### Instructions for the task:
Your answer must be the full listing below, repeated exactly.

*** Data extract Section Begins ***

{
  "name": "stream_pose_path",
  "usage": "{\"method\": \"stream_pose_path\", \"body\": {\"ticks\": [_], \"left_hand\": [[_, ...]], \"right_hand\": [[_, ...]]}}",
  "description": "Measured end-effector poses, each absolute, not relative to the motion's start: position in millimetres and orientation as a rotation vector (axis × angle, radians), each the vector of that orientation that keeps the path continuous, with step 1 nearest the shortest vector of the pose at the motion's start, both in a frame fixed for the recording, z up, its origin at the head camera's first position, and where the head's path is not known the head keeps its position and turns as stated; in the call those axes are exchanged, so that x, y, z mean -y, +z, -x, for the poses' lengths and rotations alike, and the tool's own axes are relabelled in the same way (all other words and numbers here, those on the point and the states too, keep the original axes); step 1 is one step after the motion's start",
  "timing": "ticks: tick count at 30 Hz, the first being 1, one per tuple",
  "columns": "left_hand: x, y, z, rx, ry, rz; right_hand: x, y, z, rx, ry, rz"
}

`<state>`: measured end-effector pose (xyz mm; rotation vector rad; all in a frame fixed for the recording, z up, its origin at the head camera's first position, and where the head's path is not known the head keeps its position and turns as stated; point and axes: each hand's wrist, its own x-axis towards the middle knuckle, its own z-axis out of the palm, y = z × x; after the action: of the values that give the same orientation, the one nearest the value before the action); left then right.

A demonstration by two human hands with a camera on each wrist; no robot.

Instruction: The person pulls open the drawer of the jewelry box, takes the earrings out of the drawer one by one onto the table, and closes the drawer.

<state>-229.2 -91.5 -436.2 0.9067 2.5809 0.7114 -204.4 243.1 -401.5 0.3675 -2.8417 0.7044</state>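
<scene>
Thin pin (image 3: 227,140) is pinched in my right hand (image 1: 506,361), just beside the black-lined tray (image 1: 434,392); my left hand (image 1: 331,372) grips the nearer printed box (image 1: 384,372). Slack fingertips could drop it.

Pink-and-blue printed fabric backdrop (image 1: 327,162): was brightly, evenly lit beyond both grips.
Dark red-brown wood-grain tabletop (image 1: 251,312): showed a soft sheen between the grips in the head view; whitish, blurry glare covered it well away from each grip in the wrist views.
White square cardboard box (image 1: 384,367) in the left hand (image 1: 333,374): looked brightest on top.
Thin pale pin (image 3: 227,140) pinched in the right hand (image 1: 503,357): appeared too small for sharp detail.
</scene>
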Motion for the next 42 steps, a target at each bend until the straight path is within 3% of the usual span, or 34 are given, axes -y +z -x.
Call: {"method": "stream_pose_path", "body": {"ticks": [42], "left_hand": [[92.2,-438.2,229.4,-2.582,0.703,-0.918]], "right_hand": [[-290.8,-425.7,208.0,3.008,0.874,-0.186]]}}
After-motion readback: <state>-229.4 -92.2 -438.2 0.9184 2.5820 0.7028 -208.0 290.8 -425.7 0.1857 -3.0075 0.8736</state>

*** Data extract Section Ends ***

### Output:
{
  "name": "stream_pose_path",
  "usage": "{\"method\": \"stream_pose_path\", \"body\": {\"ticks\": [_], \"left_hand\": [[_, ...]], \"right_hand\": [[_, ...]]}}",
  "description": "Measured end-effector poses, each absolute, not relative to the motion's start: position in millimetres and orientation as a rotation vector (axis × angle, radians), each the vector of that orientation that keeps the path continuous, with step 1 nearest the shortest vector of the pose at the motion's start, both in a frame fixed for the recording, z up, its origin at the head camera's first position, and where the head's path is not known the head keeps its position and turns as stated; in the call those axes are exchanged, so that x, y, z mean -y, +z, -x, for the poses' lengths and rotations alike, and the tool's own axes are relabelled in the same way (all other words and numbers here, those on the point and the states too, keep the original axes); step 1 is one step after the motion's start",
  "timing": "ticks: tick count at 30 Hz, the first being 1, one per tuple",
  "columns": "left_hand: x, y, z, rx, ry, rz; right_hand: x, y, z, rx, ry, rz"
}

`<state>`: measured end-effector pose (xyz mm; rotation vector rad; all in a frame fixed for the recording, z up, its origin at the head camera's first position, and where the head's path is not known the head keeps its position and turns as stated; point and axes: each hand's wrist, its own x-axis towards the middle knuckle, its own z-axis out of the palm, y = z × x; after the action: of the values that give the same orientation, the one nearest the value before the action); left then right.

A demonstration by two human hands with a camera on each wrist; no robot.

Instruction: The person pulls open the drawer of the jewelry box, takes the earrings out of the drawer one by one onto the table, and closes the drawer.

<state>-229.2 -91.5 -436.2 0.9067 2.5809 0.7114 -204.4 243.1 -401.5 0.3675 -2.8417 0.7044</state>
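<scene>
Thin pin (image 3: 227,140) is pinched in my right hand (image 1: 506,361), just beside the black-lined tray (image 1: 434,392); my left hand (image 1: 331,372) grips the nearer printed box (image 1: 384,372). Slack fingertips could drop it.

Pink-and-blue printed fabric backdrop (image 1: 327,162): was brightly, evenly lit beyond both grips.
Dark red-brown wood-grain tabletop (image 1: 251,312): showed a soft sheen between the grips in the head view; whitish, blurry glare covered it well away from each grip in the wrist views.
White square cardboard box (image 1: 384,367) in the left hand (image 1: 333,374): looked brightest on top.
Thin pale pin (image 3: 227,140) pinched in the right hand (image 1: 503,357): appeared too small for sharp detail.
</scene>
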Motion for the next 42 steps, a target at each bend until the straight path is within 3% of the usual span, or 34 are given, axes -y +z -x.
Call: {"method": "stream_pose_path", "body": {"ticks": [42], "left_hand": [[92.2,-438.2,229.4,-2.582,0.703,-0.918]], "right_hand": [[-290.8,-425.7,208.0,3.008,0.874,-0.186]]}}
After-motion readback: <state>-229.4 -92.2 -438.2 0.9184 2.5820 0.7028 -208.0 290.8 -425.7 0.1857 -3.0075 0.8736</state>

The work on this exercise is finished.